I'm not in any way excusing the aforementioned bigotry. Sterling and Gibson got what they deserved. But why is it that saying certain awful things can end a celebrity's career but committing violence doesn't? Doing evil things is unquestionably worse than saying evil things, right? Part of it may be that a recording of one's words can't be denied, but in most rape cases, it comes down to "he said, she said," and in the court of public opinion, the default position seems to always be in favor of what "he said." Again, I'm not talking about women being offended by boorish comments about a pubic hair on a can of Coke, or whatever. I'm talking about someone being forcibly penetrated against her will. And, in most of these notorious cases that are forgiven, there is physical evidence and witnesses and a fact pattern that corroborates the allegation.
Most celebrities, especially sports stars, have been treated as special since they were young. So why is it more believable that a woman would try to entrap a celebrity by saying consensual sex wasn't consensual and less believable that a celebrity would use his superior size and strength to inflict himself on a woman? The answer is that it isn't more believable. Yet when society makes a judgment about these situations, it finds in favor of the accused. And the only reason this can be true is misogyny: The mind-set that a woman entering a famous man's room, and maybe kissing him, has given license to that man to rape her.

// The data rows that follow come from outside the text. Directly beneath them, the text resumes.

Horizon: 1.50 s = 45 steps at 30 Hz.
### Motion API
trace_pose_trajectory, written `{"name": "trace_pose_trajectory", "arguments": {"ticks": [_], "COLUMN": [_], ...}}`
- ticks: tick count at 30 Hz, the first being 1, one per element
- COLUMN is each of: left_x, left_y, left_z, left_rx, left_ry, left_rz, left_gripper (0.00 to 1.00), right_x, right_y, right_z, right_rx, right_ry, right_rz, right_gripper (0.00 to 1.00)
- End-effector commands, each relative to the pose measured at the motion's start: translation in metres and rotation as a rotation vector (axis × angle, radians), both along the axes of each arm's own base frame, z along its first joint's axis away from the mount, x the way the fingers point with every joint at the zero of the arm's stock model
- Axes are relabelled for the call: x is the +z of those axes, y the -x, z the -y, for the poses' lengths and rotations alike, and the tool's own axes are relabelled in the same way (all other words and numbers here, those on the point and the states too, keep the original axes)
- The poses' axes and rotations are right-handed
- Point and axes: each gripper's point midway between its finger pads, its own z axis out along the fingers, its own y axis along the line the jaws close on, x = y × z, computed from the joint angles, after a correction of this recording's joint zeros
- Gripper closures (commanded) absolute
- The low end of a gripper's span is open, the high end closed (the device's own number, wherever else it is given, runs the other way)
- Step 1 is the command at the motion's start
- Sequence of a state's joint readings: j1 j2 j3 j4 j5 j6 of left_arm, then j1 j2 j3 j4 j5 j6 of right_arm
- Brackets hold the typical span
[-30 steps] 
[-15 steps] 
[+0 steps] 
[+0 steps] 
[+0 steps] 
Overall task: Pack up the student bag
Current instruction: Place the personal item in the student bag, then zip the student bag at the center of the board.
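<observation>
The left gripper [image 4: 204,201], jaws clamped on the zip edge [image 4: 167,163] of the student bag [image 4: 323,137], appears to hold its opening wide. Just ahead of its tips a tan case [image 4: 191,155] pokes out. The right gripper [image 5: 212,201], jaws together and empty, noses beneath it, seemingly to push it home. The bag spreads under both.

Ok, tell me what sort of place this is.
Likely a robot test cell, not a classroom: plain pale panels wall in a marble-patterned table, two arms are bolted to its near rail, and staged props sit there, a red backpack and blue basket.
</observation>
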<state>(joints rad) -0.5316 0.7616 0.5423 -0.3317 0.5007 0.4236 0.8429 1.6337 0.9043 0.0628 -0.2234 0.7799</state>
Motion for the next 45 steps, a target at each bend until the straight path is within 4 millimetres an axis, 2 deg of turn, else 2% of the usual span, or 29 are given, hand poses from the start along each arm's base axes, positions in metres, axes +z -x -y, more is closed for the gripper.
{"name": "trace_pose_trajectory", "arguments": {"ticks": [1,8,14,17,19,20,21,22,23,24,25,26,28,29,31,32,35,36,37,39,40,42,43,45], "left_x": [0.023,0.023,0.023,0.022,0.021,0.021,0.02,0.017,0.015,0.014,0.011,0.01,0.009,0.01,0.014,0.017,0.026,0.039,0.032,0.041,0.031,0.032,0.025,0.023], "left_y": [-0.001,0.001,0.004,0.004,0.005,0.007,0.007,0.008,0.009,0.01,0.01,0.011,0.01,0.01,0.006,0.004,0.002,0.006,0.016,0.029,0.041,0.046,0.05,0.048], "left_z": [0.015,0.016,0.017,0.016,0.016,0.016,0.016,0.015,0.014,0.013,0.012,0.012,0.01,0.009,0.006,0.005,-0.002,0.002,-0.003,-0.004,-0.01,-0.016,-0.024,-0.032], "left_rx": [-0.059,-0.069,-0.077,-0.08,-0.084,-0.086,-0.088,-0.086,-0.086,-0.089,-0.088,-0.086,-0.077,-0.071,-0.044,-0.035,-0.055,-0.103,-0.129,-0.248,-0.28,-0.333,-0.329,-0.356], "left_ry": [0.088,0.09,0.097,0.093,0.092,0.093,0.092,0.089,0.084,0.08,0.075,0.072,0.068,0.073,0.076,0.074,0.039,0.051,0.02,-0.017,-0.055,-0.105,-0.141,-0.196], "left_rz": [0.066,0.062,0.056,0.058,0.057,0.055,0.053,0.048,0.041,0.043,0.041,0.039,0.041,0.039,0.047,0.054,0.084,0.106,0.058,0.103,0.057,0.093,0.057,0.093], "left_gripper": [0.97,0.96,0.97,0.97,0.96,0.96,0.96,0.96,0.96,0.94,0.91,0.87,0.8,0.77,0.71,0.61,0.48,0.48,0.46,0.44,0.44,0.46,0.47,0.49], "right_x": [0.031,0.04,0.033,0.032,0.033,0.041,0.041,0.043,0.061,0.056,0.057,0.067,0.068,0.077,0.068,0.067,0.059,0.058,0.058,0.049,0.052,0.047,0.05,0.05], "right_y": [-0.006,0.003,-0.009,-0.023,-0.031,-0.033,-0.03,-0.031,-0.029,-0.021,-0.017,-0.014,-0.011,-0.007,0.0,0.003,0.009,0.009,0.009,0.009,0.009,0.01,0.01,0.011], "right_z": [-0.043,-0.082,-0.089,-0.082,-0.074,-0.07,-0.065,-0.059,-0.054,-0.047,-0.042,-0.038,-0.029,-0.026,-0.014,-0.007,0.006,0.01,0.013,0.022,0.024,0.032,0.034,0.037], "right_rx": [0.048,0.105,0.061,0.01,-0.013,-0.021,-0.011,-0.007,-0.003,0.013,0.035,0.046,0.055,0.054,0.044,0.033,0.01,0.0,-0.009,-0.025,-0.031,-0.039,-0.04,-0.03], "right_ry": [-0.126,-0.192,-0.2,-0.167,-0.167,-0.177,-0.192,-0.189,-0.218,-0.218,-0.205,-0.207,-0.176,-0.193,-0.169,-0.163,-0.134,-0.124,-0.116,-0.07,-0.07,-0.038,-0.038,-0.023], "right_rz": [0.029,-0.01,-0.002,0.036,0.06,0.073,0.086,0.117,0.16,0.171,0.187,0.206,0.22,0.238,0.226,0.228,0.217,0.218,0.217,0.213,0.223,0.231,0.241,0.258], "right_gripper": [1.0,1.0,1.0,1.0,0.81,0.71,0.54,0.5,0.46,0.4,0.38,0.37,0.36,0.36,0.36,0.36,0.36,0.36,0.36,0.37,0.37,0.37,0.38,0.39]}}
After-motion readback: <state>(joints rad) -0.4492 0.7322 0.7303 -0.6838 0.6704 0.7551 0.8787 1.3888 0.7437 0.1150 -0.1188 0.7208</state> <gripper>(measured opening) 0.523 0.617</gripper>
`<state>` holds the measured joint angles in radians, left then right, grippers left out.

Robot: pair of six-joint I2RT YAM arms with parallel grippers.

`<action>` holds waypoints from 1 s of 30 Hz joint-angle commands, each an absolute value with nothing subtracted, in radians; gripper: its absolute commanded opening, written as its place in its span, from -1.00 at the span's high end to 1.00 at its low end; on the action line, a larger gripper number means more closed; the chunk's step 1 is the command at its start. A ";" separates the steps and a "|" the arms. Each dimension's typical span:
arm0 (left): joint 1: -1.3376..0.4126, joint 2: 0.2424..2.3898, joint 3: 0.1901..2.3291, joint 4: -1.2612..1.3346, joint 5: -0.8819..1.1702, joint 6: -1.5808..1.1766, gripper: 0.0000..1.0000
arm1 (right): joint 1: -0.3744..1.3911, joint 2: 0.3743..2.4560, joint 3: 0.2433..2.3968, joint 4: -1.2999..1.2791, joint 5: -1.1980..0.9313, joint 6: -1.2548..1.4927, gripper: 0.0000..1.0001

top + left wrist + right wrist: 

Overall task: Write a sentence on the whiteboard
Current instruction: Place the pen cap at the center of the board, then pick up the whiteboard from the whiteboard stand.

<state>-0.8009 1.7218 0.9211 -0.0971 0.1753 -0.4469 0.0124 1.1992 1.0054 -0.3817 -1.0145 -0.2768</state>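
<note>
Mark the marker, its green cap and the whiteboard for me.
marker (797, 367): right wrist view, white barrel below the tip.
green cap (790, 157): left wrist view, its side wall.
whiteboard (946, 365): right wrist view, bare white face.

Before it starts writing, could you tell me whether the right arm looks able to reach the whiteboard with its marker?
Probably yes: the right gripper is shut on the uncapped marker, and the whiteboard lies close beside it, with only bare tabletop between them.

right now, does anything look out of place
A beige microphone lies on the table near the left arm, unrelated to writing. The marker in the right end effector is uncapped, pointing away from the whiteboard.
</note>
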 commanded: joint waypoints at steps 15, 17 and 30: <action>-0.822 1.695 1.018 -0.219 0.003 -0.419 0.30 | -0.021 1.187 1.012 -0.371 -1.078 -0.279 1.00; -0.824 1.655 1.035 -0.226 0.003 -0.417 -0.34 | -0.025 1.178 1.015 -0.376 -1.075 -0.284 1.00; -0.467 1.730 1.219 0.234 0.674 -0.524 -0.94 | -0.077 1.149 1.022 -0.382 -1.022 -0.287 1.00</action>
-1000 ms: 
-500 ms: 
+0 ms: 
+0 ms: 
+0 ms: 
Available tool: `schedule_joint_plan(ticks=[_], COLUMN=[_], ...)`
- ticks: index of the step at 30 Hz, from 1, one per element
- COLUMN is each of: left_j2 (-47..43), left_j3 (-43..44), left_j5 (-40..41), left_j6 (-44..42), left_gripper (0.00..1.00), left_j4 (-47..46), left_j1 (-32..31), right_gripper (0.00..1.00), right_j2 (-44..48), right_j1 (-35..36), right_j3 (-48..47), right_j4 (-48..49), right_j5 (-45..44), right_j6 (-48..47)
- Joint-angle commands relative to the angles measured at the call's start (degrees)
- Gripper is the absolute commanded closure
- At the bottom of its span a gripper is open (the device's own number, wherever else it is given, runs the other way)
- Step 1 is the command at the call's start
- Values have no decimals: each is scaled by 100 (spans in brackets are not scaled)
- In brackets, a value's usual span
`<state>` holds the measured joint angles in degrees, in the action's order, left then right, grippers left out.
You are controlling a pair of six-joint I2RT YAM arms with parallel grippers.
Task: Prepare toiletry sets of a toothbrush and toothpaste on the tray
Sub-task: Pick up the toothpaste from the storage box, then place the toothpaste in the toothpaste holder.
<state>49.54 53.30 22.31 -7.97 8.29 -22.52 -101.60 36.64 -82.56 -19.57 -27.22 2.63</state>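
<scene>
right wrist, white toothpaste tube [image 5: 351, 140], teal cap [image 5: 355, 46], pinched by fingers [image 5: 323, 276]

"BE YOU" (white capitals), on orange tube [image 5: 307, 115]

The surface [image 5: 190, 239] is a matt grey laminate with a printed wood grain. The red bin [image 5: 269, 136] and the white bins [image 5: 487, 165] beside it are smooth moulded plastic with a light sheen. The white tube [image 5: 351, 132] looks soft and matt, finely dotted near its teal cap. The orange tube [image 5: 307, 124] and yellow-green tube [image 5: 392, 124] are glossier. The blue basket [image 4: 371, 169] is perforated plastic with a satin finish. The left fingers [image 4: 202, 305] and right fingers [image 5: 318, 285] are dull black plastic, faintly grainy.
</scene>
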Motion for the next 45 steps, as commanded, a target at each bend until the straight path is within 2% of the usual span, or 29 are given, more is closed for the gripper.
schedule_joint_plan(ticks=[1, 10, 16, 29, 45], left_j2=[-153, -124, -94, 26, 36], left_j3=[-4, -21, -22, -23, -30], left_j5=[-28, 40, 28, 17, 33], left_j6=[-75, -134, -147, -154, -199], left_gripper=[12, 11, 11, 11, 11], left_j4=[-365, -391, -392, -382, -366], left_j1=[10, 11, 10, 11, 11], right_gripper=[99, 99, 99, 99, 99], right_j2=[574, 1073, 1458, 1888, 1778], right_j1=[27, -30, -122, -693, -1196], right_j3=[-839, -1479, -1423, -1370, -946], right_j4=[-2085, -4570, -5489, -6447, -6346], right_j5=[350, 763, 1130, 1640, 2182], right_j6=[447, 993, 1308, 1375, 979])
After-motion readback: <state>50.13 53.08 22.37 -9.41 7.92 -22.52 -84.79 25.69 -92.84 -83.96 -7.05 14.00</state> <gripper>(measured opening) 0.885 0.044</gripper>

If we really want to reduce the incidents of violence against women, we need to first accept that in the vast majority of accusations of rape, as studies have shown, the accusers aren't lying. And second, if the facts strongly suggest that a celebrity has committed a rape, we can't just forget what they did and go to their games and buy their jerseys and the sports drinks they promote. Because if you wanted to encourage a culture of rape, the best way to do so would be to endorse and honor the most visible members of society who have been accused of rape.
Gavin Polone is a producer and director and a regular contributor to The Hollywood Reporter.